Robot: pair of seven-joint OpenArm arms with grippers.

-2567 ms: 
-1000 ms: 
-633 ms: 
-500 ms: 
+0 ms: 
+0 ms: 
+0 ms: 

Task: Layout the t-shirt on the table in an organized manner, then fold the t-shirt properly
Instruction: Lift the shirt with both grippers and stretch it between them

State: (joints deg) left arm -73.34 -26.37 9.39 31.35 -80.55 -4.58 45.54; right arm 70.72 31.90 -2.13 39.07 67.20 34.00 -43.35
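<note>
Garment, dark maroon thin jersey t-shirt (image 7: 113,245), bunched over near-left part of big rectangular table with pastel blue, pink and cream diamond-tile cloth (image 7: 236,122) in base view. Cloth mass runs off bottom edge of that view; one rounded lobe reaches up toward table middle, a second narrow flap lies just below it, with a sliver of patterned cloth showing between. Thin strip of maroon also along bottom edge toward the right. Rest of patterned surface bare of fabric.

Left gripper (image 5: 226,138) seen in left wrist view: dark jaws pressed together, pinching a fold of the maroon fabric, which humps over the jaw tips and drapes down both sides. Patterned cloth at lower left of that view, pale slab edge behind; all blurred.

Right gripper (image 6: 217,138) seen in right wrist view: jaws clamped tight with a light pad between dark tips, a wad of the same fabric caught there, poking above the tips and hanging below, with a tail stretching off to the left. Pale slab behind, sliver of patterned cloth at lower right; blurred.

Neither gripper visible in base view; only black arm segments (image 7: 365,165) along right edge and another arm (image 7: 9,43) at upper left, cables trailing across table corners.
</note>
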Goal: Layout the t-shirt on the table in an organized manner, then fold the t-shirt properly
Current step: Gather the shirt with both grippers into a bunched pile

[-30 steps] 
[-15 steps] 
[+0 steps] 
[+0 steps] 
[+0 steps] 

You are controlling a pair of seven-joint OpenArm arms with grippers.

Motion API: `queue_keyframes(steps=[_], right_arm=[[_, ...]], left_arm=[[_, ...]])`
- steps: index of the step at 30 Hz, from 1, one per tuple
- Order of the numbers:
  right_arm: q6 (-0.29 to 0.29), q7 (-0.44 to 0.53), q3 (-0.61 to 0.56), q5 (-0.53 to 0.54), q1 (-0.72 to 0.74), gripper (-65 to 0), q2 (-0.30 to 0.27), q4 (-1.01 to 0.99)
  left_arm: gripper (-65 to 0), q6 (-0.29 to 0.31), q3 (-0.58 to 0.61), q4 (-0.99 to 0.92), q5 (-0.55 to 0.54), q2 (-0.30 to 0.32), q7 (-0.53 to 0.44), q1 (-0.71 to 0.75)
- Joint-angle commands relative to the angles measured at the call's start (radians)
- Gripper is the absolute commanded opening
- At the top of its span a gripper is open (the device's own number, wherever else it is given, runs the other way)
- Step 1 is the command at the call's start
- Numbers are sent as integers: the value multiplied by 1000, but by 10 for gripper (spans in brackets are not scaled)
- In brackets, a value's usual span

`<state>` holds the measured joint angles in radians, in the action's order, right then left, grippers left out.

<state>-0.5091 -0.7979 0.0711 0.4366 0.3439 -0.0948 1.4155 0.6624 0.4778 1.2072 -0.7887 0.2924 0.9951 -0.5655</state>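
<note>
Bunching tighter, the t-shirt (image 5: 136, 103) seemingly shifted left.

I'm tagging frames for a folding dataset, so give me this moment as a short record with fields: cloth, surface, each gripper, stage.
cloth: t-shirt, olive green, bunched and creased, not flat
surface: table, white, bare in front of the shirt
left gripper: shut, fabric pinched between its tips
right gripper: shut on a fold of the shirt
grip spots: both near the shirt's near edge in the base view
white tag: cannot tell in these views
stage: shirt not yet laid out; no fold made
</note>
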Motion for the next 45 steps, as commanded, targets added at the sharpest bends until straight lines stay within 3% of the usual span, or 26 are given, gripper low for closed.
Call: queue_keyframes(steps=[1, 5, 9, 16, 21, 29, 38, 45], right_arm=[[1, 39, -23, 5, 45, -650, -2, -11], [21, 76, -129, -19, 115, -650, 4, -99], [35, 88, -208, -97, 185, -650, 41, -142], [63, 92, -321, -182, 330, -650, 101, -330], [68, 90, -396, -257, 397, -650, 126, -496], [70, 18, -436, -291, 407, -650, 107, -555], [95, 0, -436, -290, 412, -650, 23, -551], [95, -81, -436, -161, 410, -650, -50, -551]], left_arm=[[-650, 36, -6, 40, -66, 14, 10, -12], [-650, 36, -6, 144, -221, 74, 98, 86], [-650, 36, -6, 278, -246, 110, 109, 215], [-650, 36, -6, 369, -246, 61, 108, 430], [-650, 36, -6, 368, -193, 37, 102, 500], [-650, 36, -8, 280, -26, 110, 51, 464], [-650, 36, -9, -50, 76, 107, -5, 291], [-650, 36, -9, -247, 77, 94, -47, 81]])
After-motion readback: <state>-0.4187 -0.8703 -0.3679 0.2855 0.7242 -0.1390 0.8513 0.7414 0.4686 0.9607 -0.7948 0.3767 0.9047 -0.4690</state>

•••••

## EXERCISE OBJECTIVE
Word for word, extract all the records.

## RESPONSE
Robot: pair of seven-joint OpenArm arms with grippers.

-2567 ms: 
-1000 ms: 
-633 ms: 
-500 ms: 
+0 ms: 
+0 ms: 
+0 ms: 

Task: Layout the t-shirt on the table in an organized manner, then fold the t-shirt properly
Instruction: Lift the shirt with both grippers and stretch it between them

State: (joints deg) left arm -73.34 -26.37 9.39 31.35 -80.55 -4.58 45.54; right arm 70.72 31.90 -2.13 39.07 67.20 34.00 -43.35
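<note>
Garment, dark maroon thin jersey t-shirt (image 7: 113,245), bunched over near-left part of big rectangular table with pastel blue, pink and cream diamond-tile cloth (image 7: 236,122) in base view. Cloth mass runs off bottom edge of that view; one rounded lobe reaches up toward table middle, a second narrow flap lies just below it, with a sliver of patterned cloth showing between. Thin strip of maroon also along bottom edge toward the right. Rest of patterned surface bare of fabric.

Left gripper (image 5: 226,138) seen in left wrist view: dark jaws pressed together, pinching a fold of the maroon fabric, which humps over the jaw tips and drapes down both sides. Patterned cloth at lower left of that view, pale slab edge behind; all blurred.

Right gripper (image 6: 217,138) seen in right wrist view: jaws clamped tight with a light pad between dark tips, a wad of the same fabric caught there, poking above the tips and hanging below, with a tail stretching off to the left. Pale slab behind, sliver of patterned cloth at lower right; blurred.

Neither gripper visible in base view; only black arm segments (image 7: 365,165) along right edge and another arm (image 7: 9,43) at upper left, cables trailing across table corners.
</note>
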Goal: Layout the t-shirt on the table in an organized manner, then fold the t-shirt properly
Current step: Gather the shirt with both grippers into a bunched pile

[-30 steps] 
[-15 steps] 
[+0 steps] 
[+0 steps] 
[+0 steps] 

You are controlling a pair of seven-joint OpenArm arms with grippers.

Motion API: `queue_keyframes(steps=[_], right_arm=[[_, ...]], left_arm=[[_, ...]])`
- steps: index of the step at 30 Hz, from 1, one per tuple
- Order of the numbers:
  right_arm: q6 (-0.29 to 0.29), q7 (-0.44 to 0.53), q3 (-0.61 to 0.56), q5 (-0.53 to 0.54), q1 (-0.72 to 0.74), gripper (-65 to 0), q2 (-0.30 to 0.27), q4 (-1.01 to 0.99)
  left_arm: gripper (-65 to 0), q6 (-0.29 to 0.31), q3 (-0.58 to 0.61), q4 (-0.99 to 0.92), q5 (-0.55 to 0.54), q2 (-0.30 to 0.32), q7 (-0.53 to 0.44), q1 (-0.71 to 0.75)
- Joint-angle commands relative to the angles measured at the call's start (radians)
- Gripper is the absolute commanded opening
- At the top of its span a gripper is open (the device's own number, wherever else it is given, runs the other way)
- Step 1 is the command at the call's start
- Numbers are sent as integers: the value multiplied by 1000, but by 10 for gripper (spans in brackets are not scaled)
- In brackets, a value's usual span

`<state>` holds the measured joint angles in radians, in the action's order, right then left, grippers left out.

<state>-0.5091 -0.7979 0.0711 0.4366 0.3439 -0.0948 1.4155 0.6624 0.4778 1.2072 -0.7887 0.2924 0.9951 -0.5655</state>
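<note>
Bunching tighter, the t-shirt (image 5: 136, 103) seemingly shifted left.

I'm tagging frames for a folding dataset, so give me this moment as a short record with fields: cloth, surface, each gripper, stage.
cloth: t-shirt, olive green, bunched and creased, not flat
surface: table, white, bare in front of the shirt
left gripper: shut, fabric pinched between its tips
right gripper: shut on a fold of the shirt
grip spots: both near the shirt's near edge in the base view
white tag: cannot tell in these views
stage: shirt not yet laid out; no fold made
</note>
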Motion for the next 45 steps, as commanded, targets added at the sharpest bends until straight lines stay within 3% of the usual span, or 26 are given, gripper low for closed.
Call: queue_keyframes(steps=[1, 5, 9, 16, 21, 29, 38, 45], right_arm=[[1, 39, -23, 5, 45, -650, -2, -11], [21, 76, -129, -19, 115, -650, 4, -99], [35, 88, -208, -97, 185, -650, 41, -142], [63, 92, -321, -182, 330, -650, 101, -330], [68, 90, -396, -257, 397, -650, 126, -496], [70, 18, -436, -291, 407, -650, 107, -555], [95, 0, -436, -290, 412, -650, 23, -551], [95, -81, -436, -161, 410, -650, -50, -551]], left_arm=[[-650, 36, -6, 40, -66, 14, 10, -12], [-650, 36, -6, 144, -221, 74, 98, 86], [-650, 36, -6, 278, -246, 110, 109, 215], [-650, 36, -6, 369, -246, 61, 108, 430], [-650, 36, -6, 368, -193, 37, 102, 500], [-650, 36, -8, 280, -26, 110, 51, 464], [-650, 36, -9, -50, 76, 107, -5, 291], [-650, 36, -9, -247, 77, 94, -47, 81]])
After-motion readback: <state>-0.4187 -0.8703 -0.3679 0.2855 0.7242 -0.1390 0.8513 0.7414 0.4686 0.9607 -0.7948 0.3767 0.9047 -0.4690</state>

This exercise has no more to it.